Tanzanian authorities have reached a deal with the International Monetary Fund (IMF) to disburse a $151 million loan to help boost the nation’s recovery amid headwinds from global shocks that have plummeted growth.
The figure is subject to approval by the lender’s executive board and will bring IMF’s total financial support to Tanzania under the $1.04 billion 40-month extended credit facility (ECF) agreed on last year July to $302 billion.
IMF noted that despite the Tanzanian economy showing signs of steady recovery – with its GDP growing at 4.7 percent last year – global economic conditions continue to weigh down fiscal performance and inflation will likely surpass the Bank of Tanzania’s 5 percent threshold within the year.
“The economy is benefitting from improvements in the business environment, but is also expected to continue facing spill overs of the war in Ukraine in the near term,” said IMF’s Tanzania mission chief Charalambos Tsangarides.
The shortage of rainfall in the region has also slowed down electricity production and agricultural activity in the country, resulting in a continued rise in inflation rates – currently at 4.9 percent, according to the lender.
At the same time, despite a relatively stable currency, Dar’s foreign exchange reserves fell by $1.2 billion to $5.2 billion (4.3 months of imports) in 2022, which could mean a growing current account deficit.
IMF has called for a “temporary” fiscal and monetary policy measures to help “safeguard the economy from the spill overs of the war in Ukraine”.

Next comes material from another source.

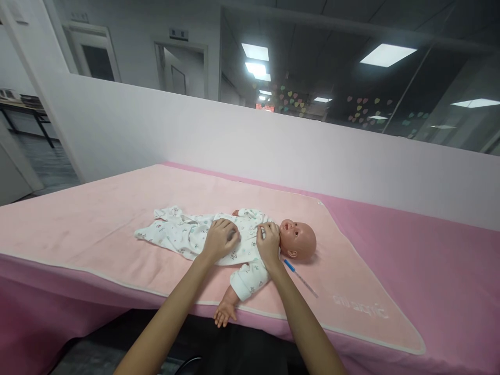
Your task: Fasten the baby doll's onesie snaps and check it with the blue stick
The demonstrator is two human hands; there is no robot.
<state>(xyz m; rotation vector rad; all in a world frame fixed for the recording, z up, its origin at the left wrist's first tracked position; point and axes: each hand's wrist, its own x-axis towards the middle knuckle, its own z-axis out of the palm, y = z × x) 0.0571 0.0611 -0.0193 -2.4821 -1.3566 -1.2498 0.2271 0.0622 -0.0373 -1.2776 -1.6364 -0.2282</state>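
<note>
A baby doll [298, 240] lies on its back with its head to the right, dressed in a white printed romper [175, 235]. My left hand [222, 239] rests on the doll's middle with curled fingers; a dark patch shows between thumb and fingers, and I cannot make out what is there. Up at the collar, just beside the doll's chin, my right hand [269, 241] is closed on the romper's front. One doll arm reaches toward me, its hand [225, 313] hanging over the near edge. A thin clear thermometer [303, 282] with a blue end lies beside my right wrist.
A light pink mat [97, 208] with a pale border covers much of the darker pink table cover [441, 250]. Behind it stands a low white wall [273, 151] with glass above. A dark table [27, 109] is visible far left.
</note>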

“Monetary policy will continue to be tuned to developments in actual and expected inflation, while allowing exchange rate flexibility to cushion the economy against external shocks,” Mr Tsangarides said.
IMF praised the implementation of the reforms it had recommended when it first disbursed $151 million under the ECF to Tanzania in November last year, including replacing subsidies with targeted social spending to cushion those adversely affected by economic shocks.
However, the multilateral lender wants Dar to continue implementing other reforms, which it says will see the country’s GDP growth rate rebound to at least 7 percent in the near term, contain inflation within BoT’s target and moderate current account deficit.
The recommended changes include structural reforms in the business environment and governance, improved revenue mobilisation efforts, and “modernising the monetary policy framework through the transition to an interest-rate based monetary policy,” which, the lender says, will boost its effectiveness.
“Advancing structural reforms will create enabling environment for sustainable and inclusive private sector-led growth,” Tsangarides said after a series of consultative meetings with Tanzania’s Finance Minister Mwigulu Nchemba and BoT Governor Emmanuel Tutuba.